Chicago Public Schools has an unprecedented $2 billion for recovery from COVID-19, yet Mayor Lori Lightfoot’s 2021-2022 district budget doesn’t increase staffing, make key improvements to buildings, or demonstrate a commitment to making schools better than before the pandemic.

  • Tuesday, July 20, 4 p.m.: Chicago Teachers Union People’s Budget Hearing today at Chicago City Hall, 121 N. LaSalle.

CHICAGO, July 20, 2021 — Rank-and-file Chicago Teachers Union members — teachers, clinicians, counselors, librarians and PSRPs — are holding a People’s Budget Hearing at 4 p.m. today at City Hall to discuss the ongoing need to fully staff and resource Chicago’s public schools as communities struggle with recovery from the COVID-19 pandemic. Today’s action comes on the birthday of late CTU President Emerita Karen GJ Lewis, NBCT, and kicks off prior to a 6 p.m. Chicago Public Schools forum on Mayor Lori Lightfoot’s district budget, the main statement of priorities for the city’s public schools.

“We are honoring Karen today by doing what she, an educator through and through, taught us, which is taking our fight to the seat of power and advocating for our students and school communities,” CTU President Jesse Sharkey said.

This year, amidst summer violence and uncertainty around CPS safety measures for the fall return to classes, parents and school communities are left with more questions than answers on how $2 billion from the American Rescue Plan Act for pandemic recovery will be spent. Now is the time to fully staff and resource Chicago’s public schools, yet the mayor’s budget clearly says that CPS won’t do what’s needed: hire key workers, make improvements to buildings or demonstrate its commitment to making schools better than they were before the pandemic.

This stance only exacerbates the harm the pandemic has caused.
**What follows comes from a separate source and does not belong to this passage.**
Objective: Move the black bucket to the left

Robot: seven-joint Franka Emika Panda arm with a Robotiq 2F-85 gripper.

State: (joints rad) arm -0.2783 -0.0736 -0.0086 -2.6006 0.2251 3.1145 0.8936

“Because of $2 billion in federal funding, Chicago Public Schools could have a social worker, a nurse and a counselor in every school next year for a fraction of the usual cost, and its answer to the families it serves remains ‘no,'” Sharkey said.

Union leaders and educators will meet at 4 p.m. today at City Hall to present budget concerns around school staffing, capital improvements and long-term district sustainability. The Union is also calling on the mayor and CPS to provide meaningful engagement with parents concerned about their children’s safety, as the vast majority of Chicago’s Black and Brown families chose to keep their students out of public school buildings this spring due to the impact of COVID on their communities.